If change is to occur, it will have to be brought about chiefly by university administrators. One reason for their doing so is in the fact that the non-academics represent a potential reserve of cheap labor. The common impulses of administrators and professors have already created a large group of second-class academics employed part-time and/or at low wages to teach English composition, introductory language, and other subjects that few professors like to teach. This group could well expand, especially in universities that engineer or experience reduction in numbers of graduate students.
In the future, however, administrators and professors could unite to produce something healthier. Even though their enrollments will not drop, major universities are likely to show some response to financial pressures. Some professors who die or retire will not be replaced. They are most likely to be ones teaching esoteric subjects. The specialist on the twentieth-century United States will have a successor; the specialist on the history of Brazil may not.

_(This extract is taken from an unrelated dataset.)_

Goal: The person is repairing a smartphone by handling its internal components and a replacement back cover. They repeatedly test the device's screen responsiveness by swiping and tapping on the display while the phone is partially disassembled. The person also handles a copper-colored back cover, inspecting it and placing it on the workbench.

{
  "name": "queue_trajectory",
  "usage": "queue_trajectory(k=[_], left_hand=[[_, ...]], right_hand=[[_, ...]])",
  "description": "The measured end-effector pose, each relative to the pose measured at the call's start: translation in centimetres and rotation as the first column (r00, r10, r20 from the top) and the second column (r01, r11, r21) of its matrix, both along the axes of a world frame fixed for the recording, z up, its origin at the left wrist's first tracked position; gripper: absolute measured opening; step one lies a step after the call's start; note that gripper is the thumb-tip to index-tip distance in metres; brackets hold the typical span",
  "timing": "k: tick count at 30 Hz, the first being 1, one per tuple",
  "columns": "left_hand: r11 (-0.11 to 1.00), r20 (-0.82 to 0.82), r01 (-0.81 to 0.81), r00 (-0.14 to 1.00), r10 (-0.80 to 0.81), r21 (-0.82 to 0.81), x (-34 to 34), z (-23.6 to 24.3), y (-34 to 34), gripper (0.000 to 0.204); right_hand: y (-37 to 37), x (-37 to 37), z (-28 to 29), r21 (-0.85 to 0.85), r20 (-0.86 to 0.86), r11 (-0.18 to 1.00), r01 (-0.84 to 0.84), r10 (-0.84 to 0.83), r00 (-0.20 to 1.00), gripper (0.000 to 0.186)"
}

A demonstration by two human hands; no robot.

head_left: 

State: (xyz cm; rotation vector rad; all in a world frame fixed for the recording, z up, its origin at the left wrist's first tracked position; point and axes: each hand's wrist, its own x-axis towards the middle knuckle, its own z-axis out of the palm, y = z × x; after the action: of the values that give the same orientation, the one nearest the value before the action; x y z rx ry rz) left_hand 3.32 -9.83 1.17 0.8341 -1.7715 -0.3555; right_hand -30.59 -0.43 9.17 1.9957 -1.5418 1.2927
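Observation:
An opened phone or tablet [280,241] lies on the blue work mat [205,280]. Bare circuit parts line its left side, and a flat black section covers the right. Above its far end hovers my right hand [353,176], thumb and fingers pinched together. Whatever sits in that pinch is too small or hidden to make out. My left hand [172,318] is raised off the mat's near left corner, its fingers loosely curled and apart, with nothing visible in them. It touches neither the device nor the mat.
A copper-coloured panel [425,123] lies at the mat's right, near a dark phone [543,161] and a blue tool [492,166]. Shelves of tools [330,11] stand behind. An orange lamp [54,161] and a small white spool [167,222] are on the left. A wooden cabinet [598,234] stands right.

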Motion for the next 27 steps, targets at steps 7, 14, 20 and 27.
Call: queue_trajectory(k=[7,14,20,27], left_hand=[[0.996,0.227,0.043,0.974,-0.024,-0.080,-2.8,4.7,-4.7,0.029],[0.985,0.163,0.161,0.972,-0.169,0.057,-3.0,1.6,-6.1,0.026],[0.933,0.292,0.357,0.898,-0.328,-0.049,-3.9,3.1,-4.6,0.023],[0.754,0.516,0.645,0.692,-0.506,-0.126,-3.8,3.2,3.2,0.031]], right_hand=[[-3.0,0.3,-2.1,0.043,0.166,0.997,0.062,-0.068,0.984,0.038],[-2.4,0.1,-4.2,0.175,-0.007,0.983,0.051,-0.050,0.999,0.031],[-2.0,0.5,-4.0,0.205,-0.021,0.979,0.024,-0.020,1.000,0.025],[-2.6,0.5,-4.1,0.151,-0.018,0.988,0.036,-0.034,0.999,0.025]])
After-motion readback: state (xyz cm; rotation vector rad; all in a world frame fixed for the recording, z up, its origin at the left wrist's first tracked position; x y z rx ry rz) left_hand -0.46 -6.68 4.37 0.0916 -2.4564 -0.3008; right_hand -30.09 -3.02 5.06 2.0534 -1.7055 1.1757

In some instances a partial remedy could be an adjunct appointment. A Ph.D. specializing in Brazilian history who keeps up with the field but who happens to work for a bank could give a once-a-week evening course or seminar for interested students. He or she would enjoy it and would probably ask minimal compensation. If satisfied with the individual's quality and sure that in fact nothing more could be had, the department could at least feel that it was maintaining the field. The president or dean could take comfort in not sacrificing all academic variety for the sake of economy. Though the numbers would probably not be large, they might be sufficient both to set before undergraduates role models of scholars not in academe and to catalyze interchange between scholars employed as teachers and those not so employed.
As for the professional associations, one can probably count on nonteaching scholars proving able on their own to gain adequate entree. During the late 1970s, they came more and more into evidence, partly because people hoping for academic jobs arranged to be included on programs but partly also be-cause members concerned about the "academic job crisis" formed effective committees. Unfortunately, the associations' annual meetings seem likely to serve less and less well as showcases for scholarly work, whether that of academics or non-academics, for inflationary increases in travel and hotel costs have greatly curtailed attendance by people other than those interviewing or being interviewed to fill academic jobs. Local, regional, or other meetings may increasingly serve as substitutes.
Even if library and archive schedules remain unchanged and universities continue to shut out all who are not their own and the learned societies either wither or serve primarily groups of professors, it is arguable that scholarly research and writing could still be done by people outside academe if they have some continuing incentives. The key question thus is whether something could be done to create such incentives.
The obstacles are many. In current practice, financial sup-port for humanistic research most often takes the form of paid leaves of absence for professors. Sabbatical leaves provided by colleges and universities from their own resources are supplemented by fellowship awards from the Guggenheim Foundation, the American Council of Learned Societies, and the National Endowment for the Humanities, and other private and public sources.
Steady, perhaps precipitate, diminution in the amount of money available to underwrite humanistic scholarship seems almost inevitable. Universities will be pinched and, as already noted, will be under pressure to transfer funds to their libraries. Public agencies will probably have to spread their largesse more and more thinly. Foundations may well do like-wise. The most likely prospect is a shrinking total, with individual awards or subsidies becoming more meager.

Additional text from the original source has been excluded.